Désormais, j’embauche tous les matins à 8h30 carillon. Mais je m’essouffle d’abord sur la selle de vélo pendant une vingtaine de minutes. Bilan : les B’Tween n’ont pas la clim. Je gagne ainsi la Trésorerie du Centre Hospitalier Psychiatrique, moite, rouge et hirsute, malgré tous mes efforts de démêlage et de maquillage pour ne pas être assimilée aux patients légitimes de l’établissement. Les vigils hésitent le soir à m’ouvrir la barrière, ils scrutent dans mon regard l’étincelle de folie, dans mon comportement une aliénation refoulée, dans mon sac à main une camisole dissimulée. Je voudrais bien leur hurler : « JE SUIS JUSTE SOPHIE BONNIN MERCI DE ME LAISSER SORTIR », mais au fond ce serait peut-être bien le meilleur argument que je pourrais avancer pour que l’on me cloître dans l’enceinte, qu’on m’enfile une muselière et qu’on me vaccine contre la rage. Deuxième bilan : le sourire forcé est de toute évidence un signe de bonne santé mentale.

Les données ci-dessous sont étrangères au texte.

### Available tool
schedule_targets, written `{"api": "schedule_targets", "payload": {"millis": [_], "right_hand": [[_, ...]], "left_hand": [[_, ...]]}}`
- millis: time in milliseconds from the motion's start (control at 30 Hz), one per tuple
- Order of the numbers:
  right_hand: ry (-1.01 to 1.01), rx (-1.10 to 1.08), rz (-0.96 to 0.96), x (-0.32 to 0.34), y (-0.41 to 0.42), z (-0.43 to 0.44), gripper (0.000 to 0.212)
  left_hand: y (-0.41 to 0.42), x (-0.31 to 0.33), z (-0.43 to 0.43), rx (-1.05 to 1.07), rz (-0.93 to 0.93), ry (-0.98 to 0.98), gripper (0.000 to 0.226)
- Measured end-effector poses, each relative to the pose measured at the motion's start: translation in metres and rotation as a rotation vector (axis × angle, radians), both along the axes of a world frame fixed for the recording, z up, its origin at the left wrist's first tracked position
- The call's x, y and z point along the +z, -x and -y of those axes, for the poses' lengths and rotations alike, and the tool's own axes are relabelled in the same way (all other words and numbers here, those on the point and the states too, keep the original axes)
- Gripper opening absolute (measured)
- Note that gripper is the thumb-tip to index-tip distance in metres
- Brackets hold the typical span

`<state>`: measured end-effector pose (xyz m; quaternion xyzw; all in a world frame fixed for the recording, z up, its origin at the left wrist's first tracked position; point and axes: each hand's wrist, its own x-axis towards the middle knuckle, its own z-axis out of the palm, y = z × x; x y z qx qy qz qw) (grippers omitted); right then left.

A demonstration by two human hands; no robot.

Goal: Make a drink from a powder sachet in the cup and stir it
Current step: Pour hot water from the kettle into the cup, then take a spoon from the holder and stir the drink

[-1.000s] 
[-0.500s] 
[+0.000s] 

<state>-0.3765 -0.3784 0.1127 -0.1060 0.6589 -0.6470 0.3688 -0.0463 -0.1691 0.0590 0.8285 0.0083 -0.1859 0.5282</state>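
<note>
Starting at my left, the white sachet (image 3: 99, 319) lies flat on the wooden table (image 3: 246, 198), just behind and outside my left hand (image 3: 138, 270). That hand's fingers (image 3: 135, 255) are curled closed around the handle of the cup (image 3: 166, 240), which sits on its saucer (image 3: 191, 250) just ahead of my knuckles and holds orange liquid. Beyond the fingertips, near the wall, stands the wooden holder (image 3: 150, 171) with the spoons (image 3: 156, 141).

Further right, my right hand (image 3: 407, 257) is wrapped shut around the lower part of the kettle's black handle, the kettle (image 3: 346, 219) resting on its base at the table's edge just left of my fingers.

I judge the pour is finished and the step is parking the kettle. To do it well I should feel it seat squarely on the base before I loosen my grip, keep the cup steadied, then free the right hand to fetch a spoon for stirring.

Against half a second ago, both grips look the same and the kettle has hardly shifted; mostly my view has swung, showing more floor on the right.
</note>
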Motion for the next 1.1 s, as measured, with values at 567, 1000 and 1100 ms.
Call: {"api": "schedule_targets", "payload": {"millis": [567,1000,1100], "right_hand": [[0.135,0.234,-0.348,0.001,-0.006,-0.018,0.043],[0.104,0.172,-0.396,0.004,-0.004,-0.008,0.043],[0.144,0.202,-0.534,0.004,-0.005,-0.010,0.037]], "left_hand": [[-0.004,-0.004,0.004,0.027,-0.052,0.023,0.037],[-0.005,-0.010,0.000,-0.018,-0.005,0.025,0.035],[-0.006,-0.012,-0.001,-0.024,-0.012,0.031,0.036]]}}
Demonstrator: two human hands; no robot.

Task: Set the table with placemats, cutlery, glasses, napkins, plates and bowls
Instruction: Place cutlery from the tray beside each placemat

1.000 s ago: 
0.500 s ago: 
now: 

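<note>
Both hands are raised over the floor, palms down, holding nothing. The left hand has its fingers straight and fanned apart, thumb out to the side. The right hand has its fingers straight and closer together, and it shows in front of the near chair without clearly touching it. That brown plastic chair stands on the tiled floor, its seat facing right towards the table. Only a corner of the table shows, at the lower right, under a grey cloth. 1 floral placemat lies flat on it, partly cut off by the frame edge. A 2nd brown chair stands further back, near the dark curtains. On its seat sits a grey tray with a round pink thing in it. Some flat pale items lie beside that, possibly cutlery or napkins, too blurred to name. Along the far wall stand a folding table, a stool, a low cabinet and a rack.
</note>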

C’est stupéfiant qu’avec ce tout premier job, je commence à cotiser pour ma propre retraite. Et ma mère qui me sort : « Conserve ce contrat de travail soigneusement, tu pourras le faire valoir d’ici quelques années quand tu prendras ta retraite. » Ce quelques années m’a laissée sur le cul. Employer le terme décennies aurait non seulement été plus judicieux, mais m’aurait aussi bien moins choquée sur mes dix-neuf années qui approchent de l’ère du dentier, du déambulateur et des grosses boucles d’oreilles en or. J’avais envie de lui répondre : « Si pour moi ce n’est que dans quelques années, alors pour toi, morue, c’est demain ! ». Mais ma décence légendaire m’a préservée de déclencher un conflit aussi inutile que coûteux en énergie. Alors bon, je me suis plantée devant Secret Story et puis voilà. Et maintenant que je viens de formuler ce terrible aveu par écrit … Pirouette cacahuète.